Spinning ratio is defined as depth to diameter ratio and serves as a critical metric for the spinning process. A rating of 100 indicates maximum suitability for the type of spinning indicated, while lower rating values indicate proportionally less ease of forming with spinning methods. It is preferred to use as shallow part as possible, i.e. avoid deep cylindrical designs, which require repeated operations and annealing. A spinning ratio of less than 1:4 is preferable. Spinning ratios are normally classified as follows: shallow (less than 1:4), moderate (1:4 to 3:4), deep(3:4 to 5:4).

=== Tapering angle ===

If the part has cylindrical sides and a wood chuck is used, allow a taper of 2° or more, if possible, to facilitate removal of the part from the chuck. With steel chucks, less taper is required, as little as 1/4° will be satisfactory.

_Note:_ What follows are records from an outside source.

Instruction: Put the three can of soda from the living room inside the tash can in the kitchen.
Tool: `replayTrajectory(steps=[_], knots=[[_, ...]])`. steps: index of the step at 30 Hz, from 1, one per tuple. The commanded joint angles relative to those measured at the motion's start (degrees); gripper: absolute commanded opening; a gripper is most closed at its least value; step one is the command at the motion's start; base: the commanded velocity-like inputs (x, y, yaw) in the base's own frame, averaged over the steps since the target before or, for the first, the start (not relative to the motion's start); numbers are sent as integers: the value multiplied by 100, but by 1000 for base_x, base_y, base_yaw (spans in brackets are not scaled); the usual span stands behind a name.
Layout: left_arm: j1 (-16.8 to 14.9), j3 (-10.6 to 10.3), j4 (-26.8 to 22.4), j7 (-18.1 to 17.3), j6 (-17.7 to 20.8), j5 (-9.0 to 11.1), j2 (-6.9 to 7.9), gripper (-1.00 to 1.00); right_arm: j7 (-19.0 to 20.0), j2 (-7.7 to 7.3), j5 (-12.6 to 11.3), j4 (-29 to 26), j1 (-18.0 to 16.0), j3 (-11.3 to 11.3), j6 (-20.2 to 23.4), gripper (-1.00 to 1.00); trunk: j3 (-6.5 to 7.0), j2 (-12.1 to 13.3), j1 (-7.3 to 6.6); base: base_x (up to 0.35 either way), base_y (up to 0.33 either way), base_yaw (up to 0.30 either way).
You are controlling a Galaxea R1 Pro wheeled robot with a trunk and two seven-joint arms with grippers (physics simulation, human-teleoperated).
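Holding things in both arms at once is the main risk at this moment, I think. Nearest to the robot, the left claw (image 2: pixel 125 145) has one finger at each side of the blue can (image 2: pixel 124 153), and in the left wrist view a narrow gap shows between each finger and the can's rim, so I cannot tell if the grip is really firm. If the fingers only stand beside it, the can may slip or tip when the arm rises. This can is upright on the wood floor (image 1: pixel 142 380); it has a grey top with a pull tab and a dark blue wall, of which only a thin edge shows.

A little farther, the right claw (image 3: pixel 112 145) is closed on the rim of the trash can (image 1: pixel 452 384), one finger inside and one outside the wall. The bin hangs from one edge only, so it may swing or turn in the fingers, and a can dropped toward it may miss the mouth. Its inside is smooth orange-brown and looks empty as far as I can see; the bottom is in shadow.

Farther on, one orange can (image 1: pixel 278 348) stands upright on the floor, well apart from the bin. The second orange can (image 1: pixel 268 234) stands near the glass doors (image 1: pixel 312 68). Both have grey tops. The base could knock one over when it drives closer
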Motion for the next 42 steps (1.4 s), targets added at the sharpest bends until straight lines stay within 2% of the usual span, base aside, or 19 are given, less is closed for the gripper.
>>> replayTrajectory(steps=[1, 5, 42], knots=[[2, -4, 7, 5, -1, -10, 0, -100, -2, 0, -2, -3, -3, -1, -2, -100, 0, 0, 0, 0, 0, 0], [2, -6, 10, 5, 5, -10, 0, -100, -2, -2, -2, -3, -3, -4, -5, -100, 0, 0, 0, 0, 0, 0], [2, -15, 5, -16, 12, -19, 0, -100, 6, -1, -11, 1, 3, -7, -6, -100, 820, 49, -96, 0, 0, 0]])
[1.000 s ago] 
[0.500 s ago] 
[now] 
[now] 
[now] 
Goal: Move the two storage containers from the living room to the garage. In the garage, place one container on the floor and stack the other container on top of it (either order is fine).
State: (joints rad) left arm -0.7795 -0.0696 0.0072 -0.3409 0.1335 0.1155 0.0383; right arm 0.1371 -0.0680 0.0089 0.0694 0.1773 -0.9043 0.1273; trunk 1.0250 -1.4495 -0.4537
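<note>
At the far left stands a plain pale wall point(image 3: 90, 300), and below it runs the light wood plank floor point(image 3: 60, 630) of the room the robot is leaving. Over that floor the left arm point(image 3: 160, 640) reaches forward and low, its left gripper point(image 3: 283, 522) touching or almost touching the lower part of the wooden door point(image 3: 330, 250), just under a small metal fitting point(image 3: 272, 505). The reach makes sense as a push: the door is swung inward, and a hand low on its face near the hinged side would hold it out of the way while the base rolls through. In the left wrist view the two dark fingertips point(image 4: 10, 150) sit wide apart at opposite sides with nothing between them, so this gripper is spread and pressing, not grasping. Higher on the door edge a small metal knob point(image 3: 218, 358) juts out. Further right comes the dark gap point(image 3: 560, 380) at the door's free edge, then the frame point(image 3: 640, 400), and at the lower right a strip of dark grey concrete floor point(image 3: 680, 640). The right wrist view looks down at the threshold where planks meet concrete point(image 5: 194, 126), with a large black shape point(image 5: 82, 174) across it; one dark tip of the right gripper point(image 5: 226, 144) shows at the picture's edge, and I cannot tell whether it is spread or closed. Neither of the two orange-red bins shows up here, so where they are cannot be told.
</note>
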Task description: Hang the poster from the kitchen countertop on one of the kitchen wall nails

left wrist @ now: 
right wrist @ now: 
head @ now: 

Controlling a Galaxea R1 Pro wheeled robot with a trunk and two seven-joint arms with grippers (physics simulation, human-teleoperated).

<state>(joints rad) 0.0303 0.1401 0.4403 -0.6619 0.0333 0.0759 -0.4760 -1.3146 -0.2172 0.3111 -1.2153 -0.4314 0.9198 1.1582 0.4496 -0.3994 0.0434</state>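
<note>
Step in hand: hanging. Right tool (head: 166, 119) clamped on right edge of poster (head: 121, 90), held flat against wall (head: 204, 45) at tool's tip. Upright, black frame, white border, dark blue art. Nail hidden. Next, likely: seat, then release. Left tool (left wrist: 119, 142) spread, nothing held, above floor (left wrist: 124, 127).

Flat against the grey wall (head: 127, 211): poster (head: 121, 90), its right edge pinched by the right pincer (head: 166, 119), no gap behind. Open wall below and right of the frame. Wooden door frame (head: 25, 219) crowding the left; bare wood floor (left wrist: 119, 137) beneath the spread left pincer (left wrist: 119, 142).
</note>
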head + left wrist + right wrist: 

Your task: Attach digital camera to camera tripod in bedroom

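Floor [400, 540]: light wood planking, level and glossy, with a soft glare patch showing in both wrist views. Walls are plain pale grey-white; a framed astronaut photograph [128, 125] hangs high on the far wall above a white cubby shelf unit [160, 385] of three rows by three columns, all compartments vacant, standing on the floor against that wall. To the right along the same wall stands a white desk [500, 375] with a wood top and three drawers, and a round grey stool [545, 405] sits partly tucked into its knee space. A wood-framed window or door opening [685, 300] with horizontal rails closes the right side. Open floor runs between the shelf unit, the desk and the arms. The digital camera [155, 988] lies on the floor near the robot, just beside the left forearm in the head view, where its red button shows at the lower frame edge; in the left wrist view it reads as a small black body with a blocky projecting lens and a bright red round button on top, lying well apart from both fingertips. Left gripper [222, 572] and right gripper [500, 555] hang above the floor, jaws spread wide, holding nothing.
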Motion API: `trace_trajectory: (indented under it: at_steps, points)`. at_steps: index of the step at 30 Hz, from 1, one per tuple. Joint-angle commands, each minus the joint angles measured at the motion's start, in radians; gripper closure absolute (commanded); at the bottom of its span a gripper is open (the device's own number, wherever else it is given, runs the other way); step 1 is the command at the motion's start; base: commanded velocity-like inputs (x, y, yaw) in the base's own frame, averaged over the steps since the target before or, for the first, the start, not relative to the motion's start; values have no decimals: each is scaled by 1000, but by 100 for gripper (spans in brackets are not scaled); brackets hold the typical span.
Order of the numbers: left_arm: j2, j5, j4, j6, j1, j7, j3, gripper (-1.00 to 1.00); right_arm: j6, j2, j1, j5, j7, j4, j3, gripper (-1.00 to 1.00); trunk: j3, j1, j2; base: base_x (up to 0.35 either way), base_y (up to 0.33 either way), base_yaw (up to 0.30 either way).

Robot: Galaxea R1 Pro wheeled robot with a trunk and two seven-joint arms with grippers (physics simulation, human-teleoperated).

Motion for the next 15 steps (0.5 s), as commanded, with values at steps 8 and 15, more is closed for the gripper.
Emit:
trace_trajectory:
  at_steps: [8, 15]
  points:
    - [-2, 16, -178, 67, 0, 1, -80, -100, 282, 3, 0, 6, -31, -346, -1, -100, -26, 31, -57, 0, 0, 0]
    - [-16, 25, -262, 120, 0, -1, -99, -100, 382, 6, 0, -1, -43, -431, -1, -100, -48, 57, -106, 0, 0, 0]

=== Other design considerations ===

- It is preferred to avoid reverse-form designs, if possible, because they require additional operations and can cause considerable thinning of stock.
- The flatness of a flat-bottomed part will not be improved by the spinning operation. If bottom rigidity is important and flatness is required, a cone angle of 5° will provide rigidity and is easy to spin.
- A stiffening bead also can be rolled on the edge of the spun shell. It is preferable, from a production standpoint, to have the bead face outside rather than inside the part. Otherwise, re-chucking in a hollow external chuck will be necessary because both inside and outside beads are formed in air with no chuck support.

== Feature-based rules ==

Internal flanges and other configurations of re-entrant shapes are more costly to produce because they require special, more complex chucks or spinning without backup support for the work. Also, it is preferred to dimension parts to surfaces adjacent to the chuck (usually inside dimension). This allows the chuck maker to apply these dimensions directly to the chuck, and it avoids variations in diameter or length caused by variations in material thickness.